Em modelos para estudo da epilepsia -outro experimento considerado por Muotri–, porém, isso poderia acontecer: um roedor ter surtos como os de humanos epilépticos. “Seria um resultado fenomenal, porque mostraria que a doença é “autônoma”, está codificada em cada neurônio”, diz Muotri, com a ressalva de que não espera ver isso logo de cara.

O temor público às quimeras, ao que parece, não foi tão intenso quanto a reação negativa à pesquisa de 2005 permitia prever. No caso da epilepsia, foi a própria comunidade de portadores da doença e familiares que pediu a Muotri que elaborasse uma proposta de estudo.

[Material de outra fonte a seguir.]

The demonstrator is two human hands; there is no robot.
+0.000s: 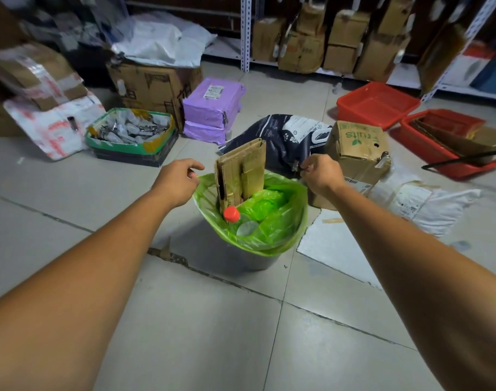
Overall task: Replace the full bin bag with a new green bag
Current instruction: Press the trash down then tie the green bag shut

Vencidos preconceitos, porém, vem agora a parte mais difícil: fazer o experimento. As culturas de neurônios com DNA de autistas devem ficar prontas ainda neste ano, criando um material que já pode ser usado para pesquisar alguns aspectos da doença, diz Muotri. Mas a criação das quimeras ainda tem barreiras técnicas.

Os cientistas pretendem que as células humanas ocupem partes específicas do cérebro dos roedores, mas ainda não descobriram como fazer isso.

O grupo de pesquisa que vencer a corrida para resolver esse problema será o primeiro a obter cobaias com traços autistas, epilépticos ou o que mais os cientistas conseguirem criar.